Human Operator Dynamics
The overall goal of this research is to determine the joint
mechanical properties of the freely moving human arm, by utilizing a
novel airjet perturbation device and developing time-varying nonlinear
system identification methods. Applications are being pursued for
clinical evaluation of motor deficits and rehabilitation, and for
incorporation of human operator dynamics in teleoperator control
systems.
Airjet Design
The overall goal is to study natural, unconstrained arm movements. To
allow the arm to move freely, it was necessary to design a portable
perturbation device. Our airjet system is a pneumatic thruster
attached to the wrist, which produces high-frequency stochastic
perturbations with a flat response of 75 Hz and a thrust of 4 N.

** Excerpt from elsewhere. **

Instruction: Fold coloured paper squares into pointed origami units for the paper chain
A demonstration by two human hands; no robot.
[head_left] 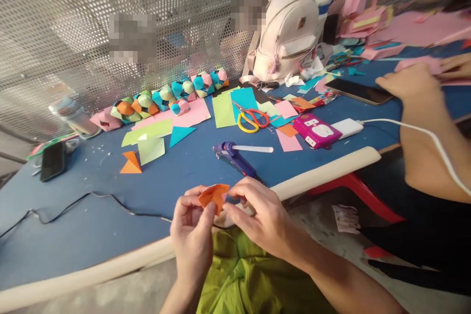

- A single-axis thruster was designed first and used for
experimentation with the elbow joint (Xu, Hunter, Hollerbach, and
Bennet, 1991).
- A computational fluid dynamic analysis has been performed to
optimize the design.
- A two-axis thruster has been recently designed which will allow
the shoulder as well as elbow to be characterized. Tests on an
artificial 1D elbow joint show that the mechanical impedance is well
identified, after corrections for force sensor ringing and for
acceleration loading on the force sensor by the airjet (Xu and Hollerbach, 1995).
- A passive two-joint planar manipulator, with inertia, damping and
stiffness attributes of the human arm, has been designed to test the
two-axis thruster and multi-joint identification methods.
This device places us in a unique position to study
unconstrained arm motions.
Time-Varying Nonlinear System Identification
Considerable effort has been placed on developing two robust
identification methods:
- a single trial method, based on exponentially weighted least
squares (EWLS), and
- a new ensemble method, the highpass mean removal
ensemble data (HMRED) method.
These methods address problems and artifacts potentially due to
ensemble methods.
- The EWLS method avoids such problems by requiring only a single
trial; it can capture linear time-varying dynamics in posture and slow
movement (Xu and Hollerbach, 1996b).
- The HMRED method is suitable for both slow and fast movements; it
avoids the problem of mean removal with previous ensemble methods (Xu
and Hollerbach, 1996a).
The EWLS and HMRED methods have been calibrated against each
other in a slow movement task: they both yield very close results (Xu and Hollerbach, 1993). Such a calibration is
particularly important because the result on the human limb
identification often varies with the method used in the
literature.
We have also done preliminary experiments to check whether small
random force perturbations alter the mechanical properties of the
elbow joint in posture. We compared the pulse responses evoked by a
pulse force with or without superimposed random force perturbations.
We found that random force perturbations have little effect on the
pulse response, and the pulse response is consistent with the
mechanical properties obtained through random perturbations
(Xu and Hollerbach, 1994).
In the future, we will begin experiments on two-joint posture and
motion, including the shoulder as well as the elbow.